YOUR ASSIGNMENT:
Retype the data below verbatim; pictures do not belong in the copy.

THE DATA:

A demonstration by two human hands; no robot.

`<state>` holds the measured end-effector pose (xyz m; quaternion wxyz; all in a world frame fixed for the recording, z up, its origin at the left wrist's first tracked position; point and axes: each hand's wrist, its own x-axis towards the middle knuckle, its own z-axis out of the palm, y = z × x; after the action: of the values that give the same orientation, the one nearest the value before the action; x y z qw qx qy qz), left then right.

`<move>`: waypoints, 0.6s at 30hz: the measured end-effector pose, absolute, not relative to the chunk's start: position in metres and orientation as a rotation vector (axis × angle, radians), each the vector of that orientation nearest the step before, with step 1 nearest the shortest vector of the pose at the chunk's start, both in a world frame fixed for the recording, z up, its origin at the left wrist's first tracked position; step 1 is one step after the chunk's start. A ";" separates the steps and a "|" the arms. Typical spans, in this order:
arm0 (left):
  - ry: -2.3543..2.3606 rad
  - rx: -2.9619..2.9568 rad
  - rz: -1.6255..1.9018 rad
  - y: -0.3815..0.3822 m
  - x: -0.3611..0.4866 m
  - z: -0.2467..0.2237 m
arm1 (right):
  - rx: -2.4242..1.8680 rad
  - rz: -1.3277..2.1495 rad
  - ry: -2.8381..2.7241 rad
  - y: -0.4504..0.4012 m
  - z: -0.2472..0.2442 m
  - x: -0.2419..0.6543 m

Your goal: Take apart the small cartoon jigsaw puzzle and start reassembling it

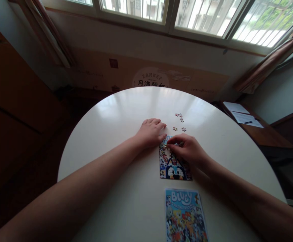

RESULT BELOW:
A demonstration by two human hands; no robot.

`<state>` holds the measured end-effector pose (xyz m; quaternion wxyz; all in a world frame fixed for the recording, z up, its origin at the left wrist's first tracked position; point and axes: each hand's wrist, its own x-axis towards the middle knuckle, its own z-axis out of the palm, y = z × x; after the action: of the values that give the same orientation, the one nearest the value before the action; x y z qw qx qy qz), left then right.

`<move>`: waypoints, 0.6s at 30hz: the measured end-effector pose, absolute, not relative to the chunk's start: position in metres and orientation as a rotation vector (axis × angle, radians), each the vector of that orientation nearest the step before, with step 1 nearest the shortest vector of the pose at the chunk's start, both in a world frame fixed for the recording, z up, its origin at the left wrist's first tracked position; step 1 is one step after the chunk's start. A ";" separates the steps and a "|" the arms. Typical spans, in this order:
arm0 (left):
  - ry: -2.3543..2.3606 rad
  - rx: -2.9619..2.9568 rad
  - rz: -1.6255..1.9018 rad
  - y: -0.3815..0.3822 m
  - x: -0.3611..0.4866 m
  - z: -0.2467..0.2237 m
arm1 (right):
  - rx: -2.4242..1.8680 rad
  - rz: -1.3277..2.1495 rad
  - ry: -2.8381..2.7241 rad
  - y: -0.4504..0.4012 m
  - z: -0.2472..0.2442 m
  - x: -0.2419..0.6543 m

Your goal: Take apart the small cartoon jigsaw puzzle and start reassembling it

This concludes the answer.